Exact duplicates of the lines from the top of the data through the line containing "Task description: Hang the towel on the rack" are needed, with every picture left out.

------ STORED DATA ------

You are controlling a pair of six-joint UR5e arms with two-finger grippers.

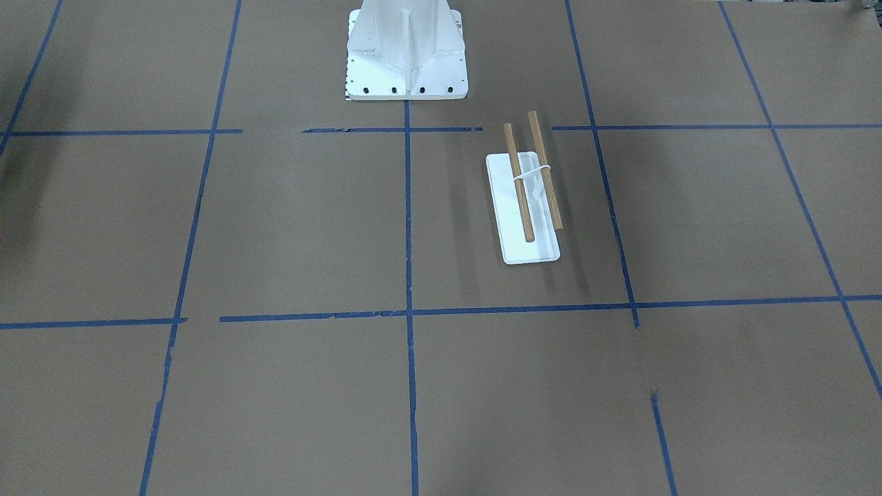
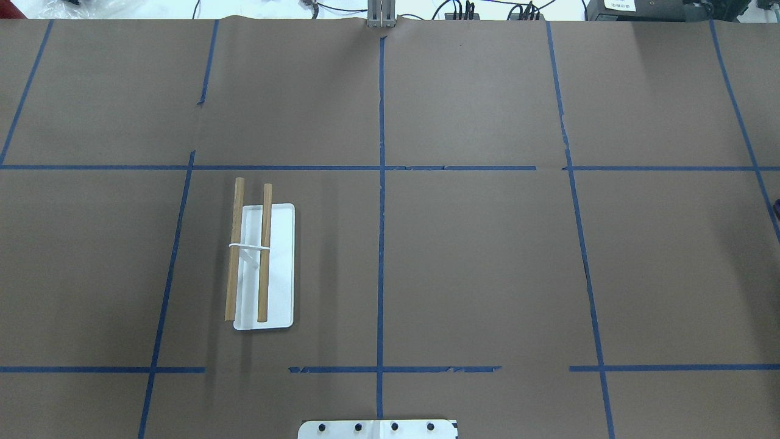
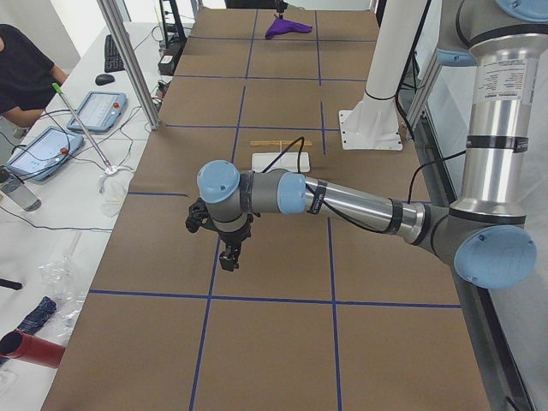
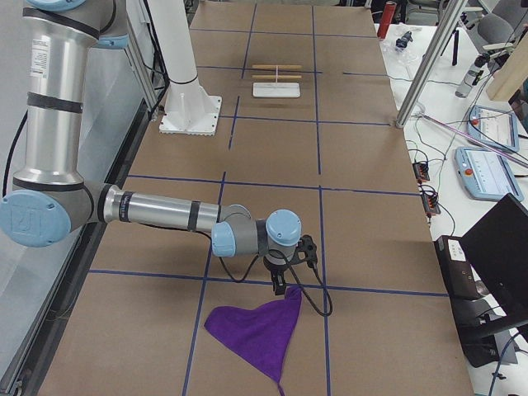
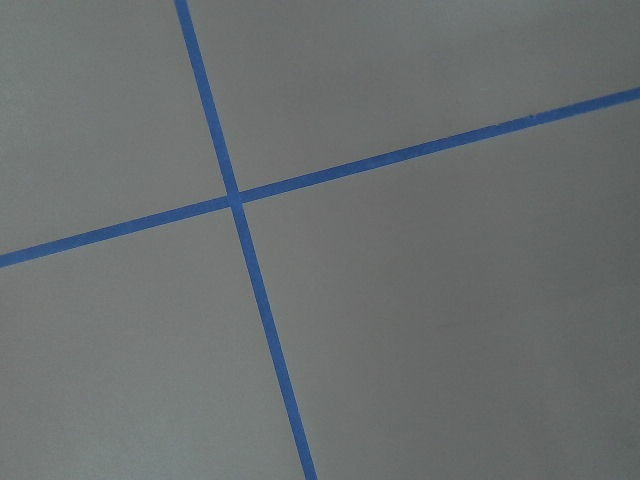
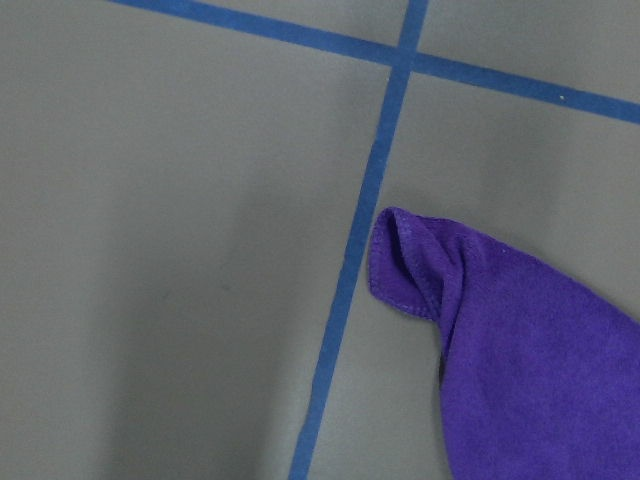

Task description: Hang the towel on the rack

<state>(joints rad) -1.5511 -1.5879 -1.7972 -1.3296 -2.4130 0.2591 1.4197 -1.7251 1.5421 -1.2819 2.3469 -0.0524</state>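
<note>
The rack (image 2: 250,250) is two wooden rods on a white base, on the robot's left side of the table; it also shows in the front view (image 1: 530,179) and far off in the right side view (image 4: 276,78). The purple towel (image 4: 256,330) lies at the table's right end, one corner raised up to my right gripper (image 4: 280,289); I cannot tell whether that gripper is open or shut. The right wrist view shows a folded towel edge (image 6: 530,340) above the paper. My left gripper (image 3: 229,259) hovers over bare paper well short of the rack; its state cannot be told.
The robot's white pedestal (image 1: 406,48) stands at the table's back middle. Blue tape lines (image 2: 381,183) grid the brown paper. Metal posts (image 3: 128,60) (image 4: 429,66), tablets (image 3: 94,111), cables and a seated person (image 3: 21,68) line the operators' side.
</note>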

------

ANSWER FOR THIS EXERCISE ->
You are controlling a pair of six-joint UR5e arms with two-finger grippers.


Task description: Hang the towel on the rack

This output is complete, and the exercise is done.